- Your assignment
Please repeat the lines below exactly. Begin with the line containing "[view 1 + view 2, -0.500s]" and go on through the line containing "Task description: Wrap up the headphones".
++++++++++++++++++++
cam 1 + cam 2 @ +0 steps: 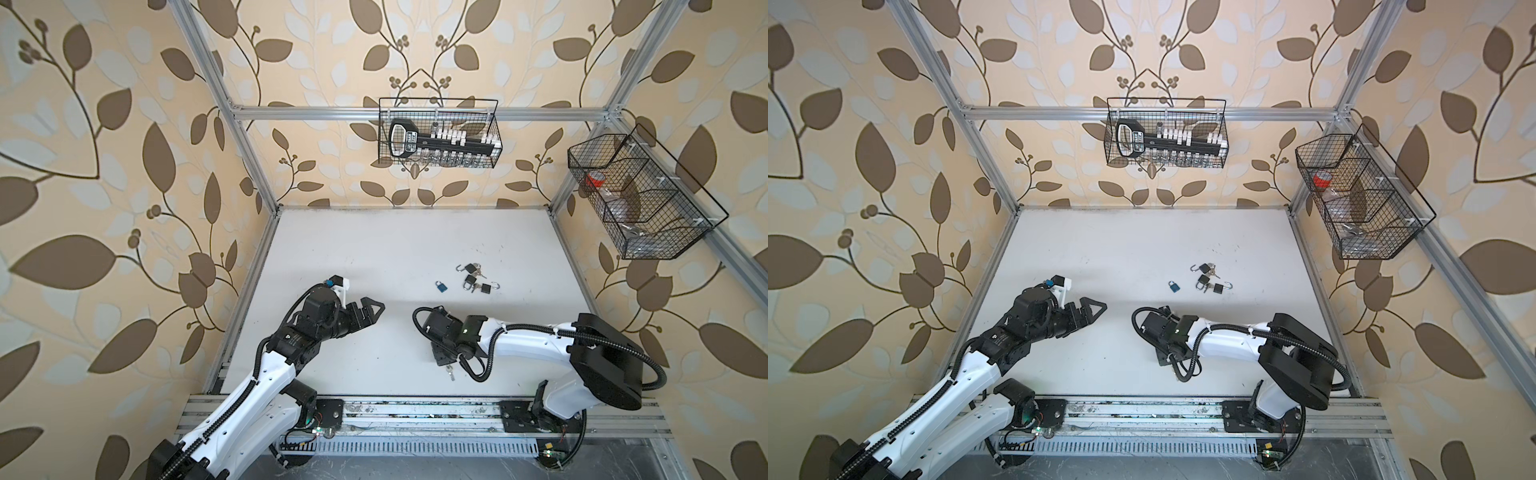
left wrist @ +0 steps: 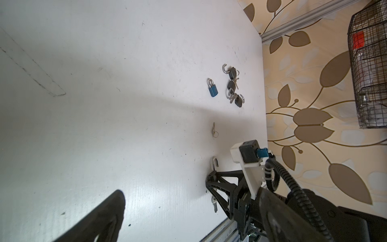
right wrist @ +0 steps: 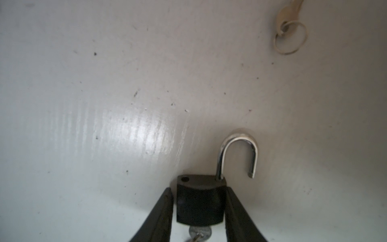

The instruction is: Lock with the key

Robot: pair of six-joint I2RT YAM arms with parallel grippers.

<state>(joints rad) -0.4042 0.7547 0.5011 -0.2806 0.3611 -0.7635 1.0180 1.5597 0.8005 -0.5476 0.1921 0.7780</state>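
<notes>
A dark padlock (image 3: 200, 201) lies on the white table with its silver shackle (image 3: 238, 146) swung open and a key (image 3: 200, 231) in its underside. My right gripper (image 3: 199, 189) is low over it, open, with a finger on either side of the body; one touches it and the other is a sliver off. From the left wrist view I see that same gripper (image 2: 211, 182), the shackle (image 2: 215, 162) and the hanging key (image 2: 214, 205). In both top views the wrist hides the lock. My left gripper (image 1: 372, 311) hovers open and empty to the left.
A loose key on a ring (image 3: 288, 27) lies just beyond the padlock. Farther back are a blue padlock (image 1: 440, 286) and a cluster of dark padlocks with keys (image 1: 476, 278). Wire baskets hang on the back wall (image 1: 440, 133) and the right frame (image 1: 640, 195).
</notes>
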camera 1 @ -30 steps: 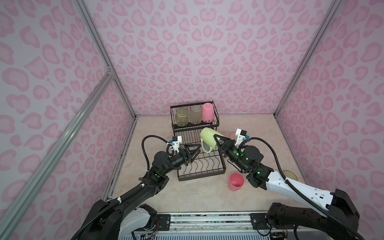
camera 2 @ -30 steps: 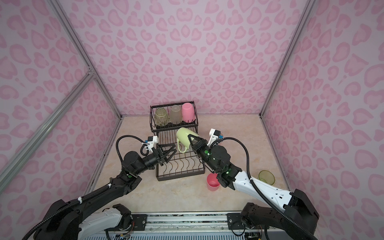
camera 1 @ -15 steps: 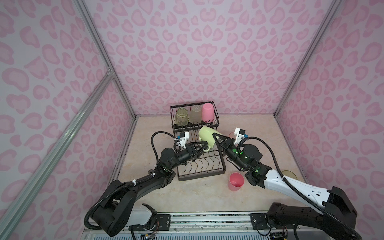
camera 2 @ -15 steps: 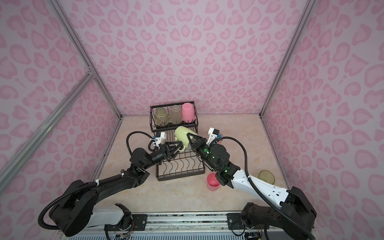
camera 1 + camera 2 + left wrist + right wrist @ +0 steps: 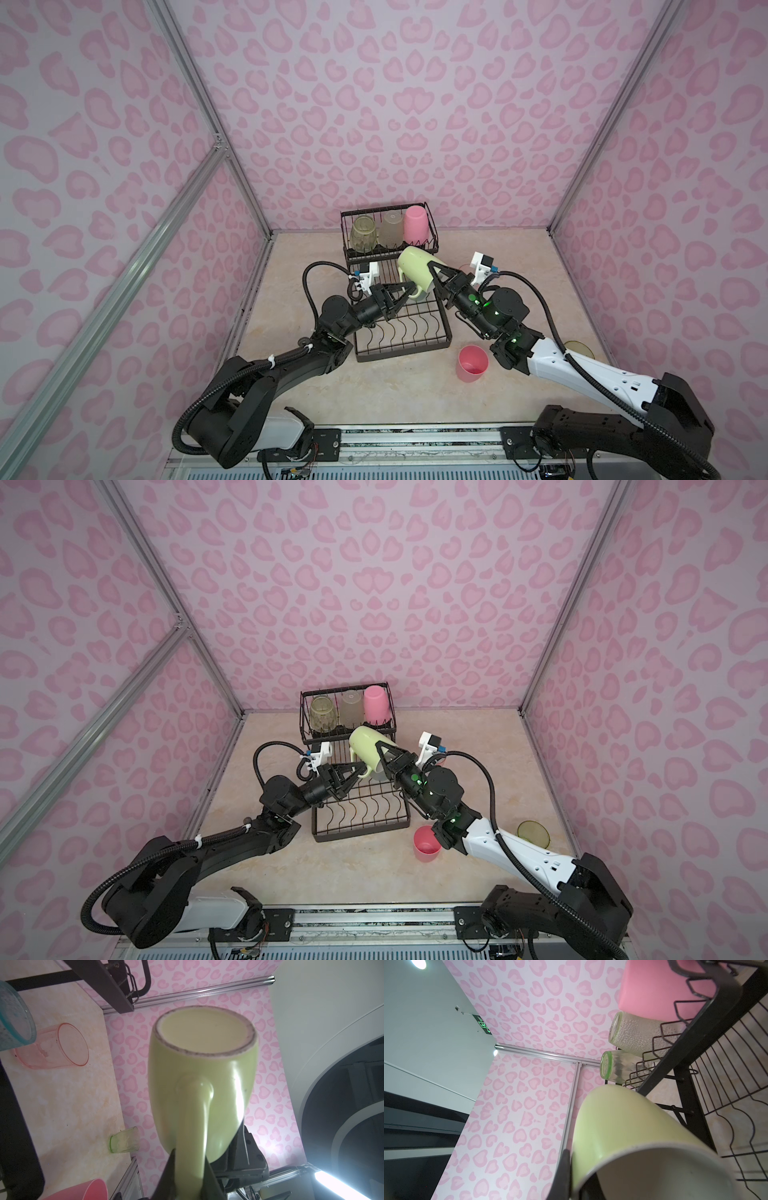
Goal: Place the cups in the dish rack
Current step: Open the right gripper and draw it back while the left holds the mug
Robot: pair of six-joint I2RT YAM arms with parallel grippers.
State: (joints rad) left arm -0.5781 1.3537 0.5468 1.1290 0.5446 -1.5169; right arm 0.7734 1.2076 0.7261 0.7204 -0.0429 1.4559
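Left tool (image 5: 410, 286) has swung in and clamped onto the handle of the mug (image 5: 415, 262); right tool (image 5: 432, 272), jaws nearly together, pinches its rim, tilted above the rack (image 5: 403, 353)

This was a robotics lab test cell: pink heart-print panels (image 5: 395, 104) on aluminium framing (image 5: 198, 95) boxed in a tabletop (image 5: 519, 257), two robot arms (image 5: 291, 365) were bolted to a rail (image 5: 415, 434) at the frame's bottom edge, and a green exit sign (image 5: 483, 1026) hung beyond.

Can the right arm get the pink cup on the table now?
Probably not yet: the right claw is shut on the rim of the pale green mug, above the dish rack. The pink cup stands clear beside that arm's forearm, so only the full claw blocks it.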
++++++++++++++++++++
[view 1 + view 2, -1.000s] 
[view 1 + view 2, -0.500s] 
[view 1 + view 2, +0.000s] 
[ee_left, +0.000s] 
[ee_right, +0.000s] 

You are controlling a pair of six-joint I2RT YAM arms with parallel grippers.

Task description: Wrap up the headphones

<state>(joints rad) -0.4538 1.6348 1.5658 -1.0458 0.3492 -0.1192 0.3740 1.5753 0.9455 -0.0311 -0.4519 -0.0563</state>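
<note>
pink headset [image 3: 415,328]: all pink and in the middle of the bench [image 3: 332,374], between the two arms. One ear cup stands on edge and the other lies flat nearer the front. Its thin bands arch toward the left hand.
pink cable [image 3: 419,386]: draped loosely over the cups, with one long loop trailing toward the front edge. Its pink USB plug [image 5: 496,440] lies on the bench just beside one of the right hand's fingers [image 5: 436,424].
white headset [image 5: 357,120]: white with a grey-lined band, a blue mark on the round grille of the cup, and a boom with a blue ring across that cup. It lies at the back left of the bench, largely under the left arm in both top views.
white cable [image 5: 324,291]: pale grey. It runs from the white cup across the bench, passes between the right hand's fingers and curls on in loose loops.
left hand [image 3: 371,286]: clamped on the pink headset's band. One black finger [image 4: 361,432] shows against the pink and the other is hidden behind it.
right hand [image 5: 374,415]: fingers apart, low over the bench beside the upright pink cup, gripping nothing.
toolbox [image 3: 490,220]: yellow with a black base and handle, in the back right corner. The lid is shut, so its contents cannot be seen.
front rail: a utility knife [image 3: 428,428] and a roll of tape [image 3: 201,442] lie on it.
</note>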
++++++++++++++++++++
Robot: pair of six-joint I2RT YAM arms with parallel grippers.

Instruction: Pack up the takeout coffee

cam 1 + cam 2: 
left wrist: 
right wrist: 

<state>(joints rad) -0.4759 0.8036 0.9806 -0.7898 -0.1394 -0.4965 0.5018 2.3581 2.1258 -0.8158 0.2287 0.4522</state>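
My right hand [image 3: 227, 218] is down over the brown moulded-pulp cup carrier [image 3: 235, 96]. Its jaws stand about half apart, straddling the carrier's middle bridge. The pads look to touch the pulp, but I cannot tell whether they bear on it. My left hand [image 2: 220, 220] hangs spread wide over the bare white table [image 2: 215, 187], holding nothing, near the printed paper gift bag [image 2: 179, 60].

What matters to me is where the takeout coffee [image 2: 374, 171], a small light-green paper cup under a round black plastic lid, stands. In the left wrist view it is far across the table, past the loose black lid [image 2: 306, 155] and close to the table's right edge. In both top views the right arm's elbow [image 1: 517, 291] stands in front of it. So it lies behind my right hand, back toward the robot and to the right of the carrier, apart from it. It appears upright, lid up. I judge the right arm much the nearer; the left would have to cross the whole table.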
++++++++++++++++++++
- Expected answer
[view 1 + view 2, -0.500s] 
[view 1 + view 2, +0.000s] 
[ee_left, +0.000s] 
[ee_right, +0.000s] 

You are controlling a pair of six-joint I2RT YAM arms with parallel grippers.

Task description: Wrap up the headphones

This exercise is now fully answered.